▶ WORK ORDER
All of the data below should be returned exactly.

▶ INFORMATION SUPPLIED
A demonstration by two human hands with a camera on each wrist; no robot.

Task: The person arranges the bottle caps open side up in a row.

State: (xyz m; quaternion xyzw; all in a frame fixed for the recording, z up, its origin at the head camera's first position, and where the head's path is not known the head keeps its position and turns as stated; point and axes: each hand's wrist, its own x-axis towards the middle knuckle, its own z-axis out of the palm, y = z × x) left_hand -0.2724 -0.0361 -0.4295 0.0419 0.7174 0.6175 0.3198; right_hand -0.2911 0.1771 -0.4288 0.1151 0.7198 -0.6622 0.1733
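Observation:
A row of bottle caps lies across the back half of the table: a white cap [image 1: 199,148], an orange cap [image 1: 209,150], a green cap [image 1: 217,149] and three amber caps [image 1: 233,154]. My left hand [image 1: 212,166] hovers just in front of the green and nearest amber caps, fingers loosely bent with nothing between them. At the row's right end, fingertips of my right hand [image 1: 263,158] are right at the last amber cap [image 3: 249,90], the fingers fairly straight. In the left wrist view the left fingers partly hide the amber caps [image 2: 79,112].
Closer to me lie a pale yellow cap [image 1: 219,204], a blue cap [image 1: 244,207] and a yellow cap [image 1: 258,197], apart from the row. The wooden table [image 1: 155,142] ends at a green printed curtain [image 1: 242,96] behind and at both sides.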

▶ RESULT FOR THIS EXERCISE
A demonstration by two human hands with a camera on each wrist; no robot.

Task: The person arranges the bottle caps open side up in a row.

State: (xyz m; quaternion xyzw; all in a frame fixed for the recording, z up, its origin at the head camera's first position, and where the head's path is not known the head keeps its position and turns as stated; point and axes: each hand's wrist, its own x-axis towards the middle knuckle, its own z-axis out of the palm, y = z × x) left_hand -0.2724 -0.0361 -0.4295 0.0419 0.7174 0.6175 0.3198; right_hand -0.2911 0.1771 -0.4288 0.1151 0.7198 -0.6622 0.1733
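Observation:
A row of bottle caps lies across the back half of the table: a white cap [image 1: 199,148], an orange cap [image 1: 209,150], a green cap [image 1: 217,149] and three amber caps [image 1: 233,154]. My left hand [image 1: 212,166] hovers just in front of the green and nearest amber caps, fingers loosely bent with nothing between them. At the row's right end, fingertips of my right hand [image 1: 263,158] are right at the last amber cap [image 3: 249,90], the fingers fairly straight. In the left wrist view the left fingers partly hide the amber caps [image 2: 79,112].
Closer to me lie a pale yellow cap [image 1: 219,204], a blue cap [image 1: 244,207] and a yellow cap [image 1: 258,197], apart from the row. The wooden table [image 1: 155,142] ends at a green printed curtain [image 1: 242,96] behind and at both sides.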

This output has come to an end.